Greenway Health Hiring for Manager, Application Security at India Full Time

Job Summary

The application security program is designed to ensure that any Greenway application developed or acquired meets these stringent standards while enabling rapid innovation to meet customers’ ever‐changing needs. For this role, you should possess software vulnerability expertise, along with excellent communication, management, and organizational skills.

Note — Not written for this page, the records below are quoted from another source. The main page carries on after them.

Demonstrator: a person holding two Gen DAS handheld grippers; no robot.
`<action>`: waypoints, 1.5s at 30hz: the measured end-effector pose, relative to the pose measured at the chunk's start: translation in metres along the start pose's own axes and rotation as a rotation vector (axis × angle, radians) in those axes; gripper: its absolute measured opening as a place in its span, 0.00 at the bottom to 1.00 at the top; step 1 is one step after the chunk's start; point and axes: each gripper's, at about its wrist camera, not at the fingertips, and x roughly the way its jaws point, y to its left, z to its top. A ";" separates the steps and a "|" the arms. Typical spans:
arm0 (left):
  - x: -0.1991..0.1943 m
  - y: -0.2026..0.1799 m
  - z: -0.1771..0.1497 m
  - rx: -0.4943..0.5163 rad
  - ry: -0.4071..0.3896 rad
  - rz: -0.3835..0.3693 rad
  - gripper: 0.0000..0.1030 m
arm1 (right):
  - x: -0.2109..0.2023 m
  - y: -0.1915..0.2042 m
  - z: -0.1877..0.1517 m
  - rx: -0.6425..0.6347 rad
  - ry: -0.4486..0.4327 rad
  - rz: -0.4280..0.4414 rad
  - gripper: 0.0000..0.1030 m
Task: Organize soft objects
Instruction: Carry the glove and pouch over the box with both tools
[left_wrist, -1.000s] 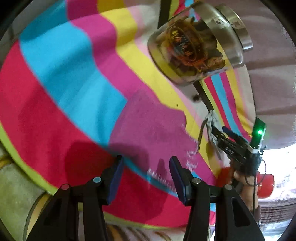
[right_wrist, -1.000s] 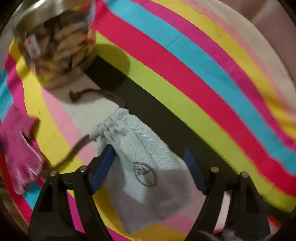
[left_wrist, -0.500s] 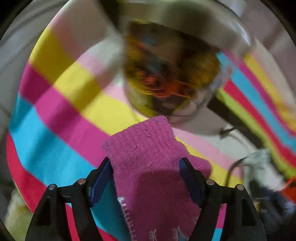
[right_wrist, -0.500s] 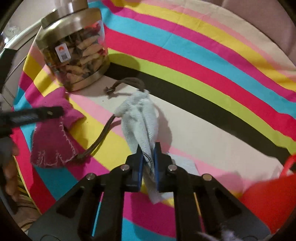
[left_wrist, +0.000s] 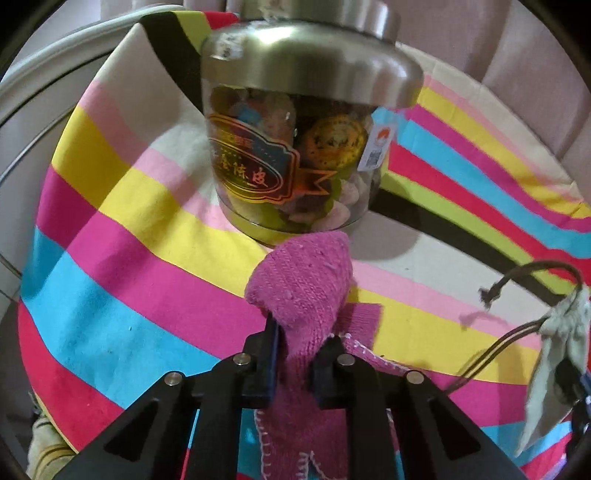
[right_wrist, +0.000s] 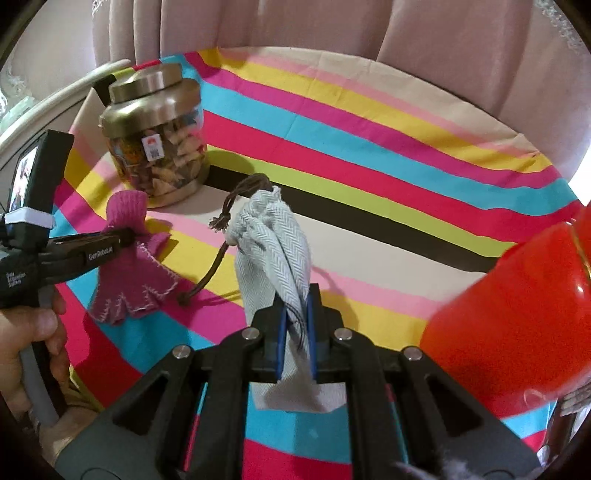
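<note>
1. The left gripper (left_wrist: 300, 349) is clamped on a pink knitted glove (left_wrist: 306, 291); the cuff stands up beyond the fingertips and the white-stitched finger end hangs below, lifted off the cloth.
2. The right gripper (right_wrist: 295, 325) is pinched tight on a pale grey drawstring pouch (right_wrist: 275, 240); the gathered neck points away from the jaws and its brown cord (right_wrist: 208, 275) trails down to the left.
3. Just past the glove's cuff, ahead of the left gripper, stands a clear jar (left_wrist: 295, 162) with a metal lid, upright on the striped cloth (left_wrist: 129, 236).
4. From the right gripper, the left one and its glove are to the left, with the jar further back on that side.
5. A person's hand (right_wrist: 27, 339) grips the left tool's handle at the far left edge.
6. A red container (right_wrist: 509, 306) sits close on the right gripper's right side.
7. Pinkish curtains (right_wrist: 295, 22) hang behind the cloth.
</note>
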 end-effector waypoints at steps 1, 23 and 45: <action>-0.008 0.014 -0.004 -0.005 -0.004 -0.011 0.13 | -0.002 0.001 -0.001 0.006 -0.005 0.002 0.12; -0.124 -0.016 -0.040 0.141 -0.138 -0.393 0.13 | -0.082 -0.030 -0.040 0.180 -0.081 0.011 0.12; -0.190 -0.099 -0.103 0.309 -0.123 -0.581 0.13 | -0.181 -0.109 -0.132 0.373 -0.079 -0.178 0.12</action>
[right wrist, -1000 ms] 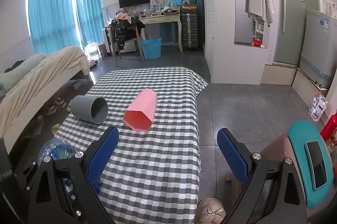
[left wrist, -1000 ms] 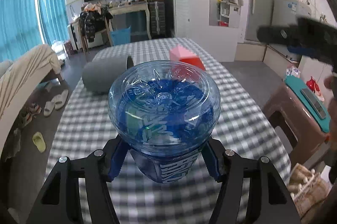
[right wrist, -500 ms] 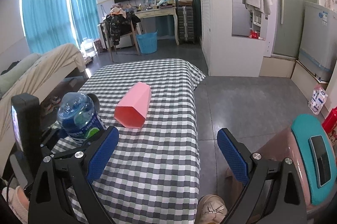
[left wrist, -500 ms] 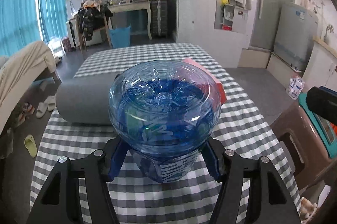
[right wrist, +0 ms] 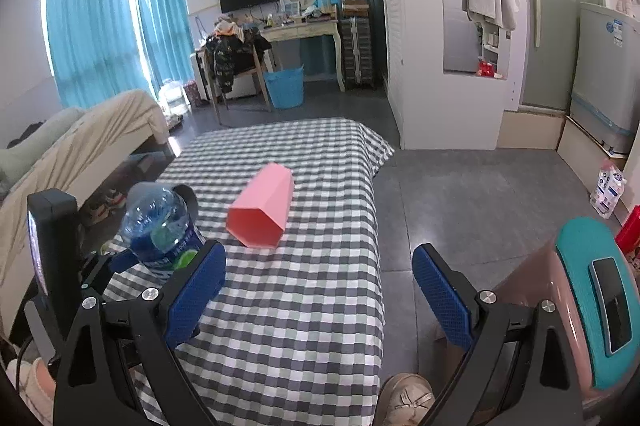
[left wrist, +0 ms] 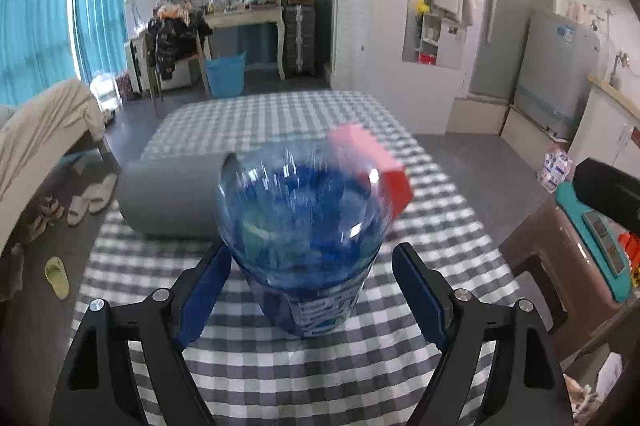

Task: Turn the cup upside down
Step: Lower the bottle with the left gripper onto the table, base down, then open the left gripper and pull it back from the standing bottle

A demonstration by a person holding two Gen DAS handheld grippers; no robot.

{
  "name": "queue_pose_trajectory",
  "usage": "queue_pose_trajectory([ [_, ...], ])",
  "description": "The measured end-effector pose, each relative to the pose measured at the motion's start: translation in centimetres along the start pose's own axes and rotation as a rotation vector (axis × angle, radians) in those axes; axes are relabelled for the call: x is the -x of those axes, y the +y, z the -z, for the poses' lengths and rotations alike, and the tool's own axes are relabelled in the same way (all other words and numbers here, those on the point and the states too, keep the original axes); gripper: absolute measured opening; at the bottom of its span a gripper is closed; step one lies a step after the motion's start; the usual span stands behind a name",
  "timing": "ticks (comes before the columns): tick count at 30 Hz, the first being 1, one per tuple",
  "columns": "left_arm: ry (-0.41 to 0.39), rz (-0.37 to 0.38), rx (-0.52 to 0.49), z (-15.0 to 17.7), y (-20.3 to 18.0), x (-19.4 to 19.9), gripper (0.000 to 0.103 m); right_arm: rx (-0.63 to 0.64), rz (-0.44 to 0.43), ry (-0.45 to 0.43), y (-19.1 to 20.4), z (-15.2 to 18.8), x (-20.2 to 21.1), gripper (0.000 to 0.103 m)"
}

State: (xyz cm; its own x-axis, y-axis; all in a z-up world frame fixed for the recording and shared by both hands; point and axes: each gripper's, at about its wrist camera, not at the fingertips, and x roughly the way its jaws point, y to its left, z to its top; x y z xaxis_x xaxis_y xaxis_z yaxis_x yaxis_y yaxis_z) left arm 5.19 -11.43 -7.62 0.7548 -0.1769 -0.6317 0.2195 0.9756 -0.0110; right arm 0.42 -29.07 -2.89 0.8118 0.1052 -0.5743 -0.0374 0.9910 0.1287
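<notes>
A clear blue water bottle (left wrist: 304, 218) shows its base to the left wrist camera, blurred, between the fingers of my left gripper (left wrist: 312, 286). The jaws stand open, with a small gap on each side of the bottle. In the right wrist view the bottle (right wrist: 160, 226) leans by the table's left edge, its lower end hidden. Behind it a grey cup (left wrist: 172, 198) lies on its side. A pink hexagonal cup (right wrist: 262, 212) lies on its side mid-table, mouth toward me. My right gripper (right wrist: 320, 290) is open and holds nothing, low over the table's near right part.
The checked tablecloth (right wrist: 288, 306) covers a narrow table. A brown stool with a teal-cased device (right wrist: 592, 298) stands close on the right. A shoe (right wrist: 404, 402) shows at the bottom edge. A bed (right wrist: 80, 146) and slippers (left wrist: 92, 198) are on the left.
The left jaws have spread slightly off the bottle, which now looks blurred and a little lower. Both grippers have moved forward over the table, and the cups appear nearer.
</notes>
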Motion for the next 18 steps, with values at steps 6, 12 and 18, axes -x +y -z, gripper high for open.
queue_pose_trajectory([
  [6, -0.127, -0.026, -0.018, -2.6, 0.3, 4.7, 0.086, -0.003, -0.024, -0.094, 0.4, -0.5, 2.7, 0.095],
  [12, -0.212, -0.046, 0.016, -3.5, 2.5, 9.1, 0.086, 0.006, -0.019, -0.155, 1.0, -0.5, 4.4, 0.095],
  [18, -0.273, -0.048, 0.075, -2.1, 5.2, 12.0, 0.086, 0.036, -0.019, -0.160, 3.0, -0.2, 3.6, 0.095],
])
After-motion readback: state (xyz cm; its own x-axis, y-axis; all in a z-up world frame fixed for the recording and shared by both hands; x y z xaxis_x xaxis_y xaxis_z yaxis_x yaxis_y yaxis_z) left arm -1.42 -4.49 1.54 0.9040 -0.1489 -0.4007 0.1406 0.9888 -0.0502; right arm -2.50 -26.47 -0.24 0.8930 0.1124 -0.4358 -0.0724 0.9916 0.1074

The position requires proficiency with software development methodology (SDLC), exposure to application security risk frameworks, application security testing methodologies, and related application security tools.

Essential Duties & Responsibilities

· Lead a geographically diverse team of Application Security Analysts responsible for executing software vulnerability analysis and other related functions.

· Partner with teams across the organization to help them integrate security tools, standards, and processes into the product life cycle.

· Improving and supporting application security tool deployments including static analysis and runtime testing tools.

· Improving and maintaining secure development standards.

· Supporting the incident response and architecture review processes whenever application security expertise is needed.

· Supporting vendor security activities to ensure 3rd‐party software and development meet security standards.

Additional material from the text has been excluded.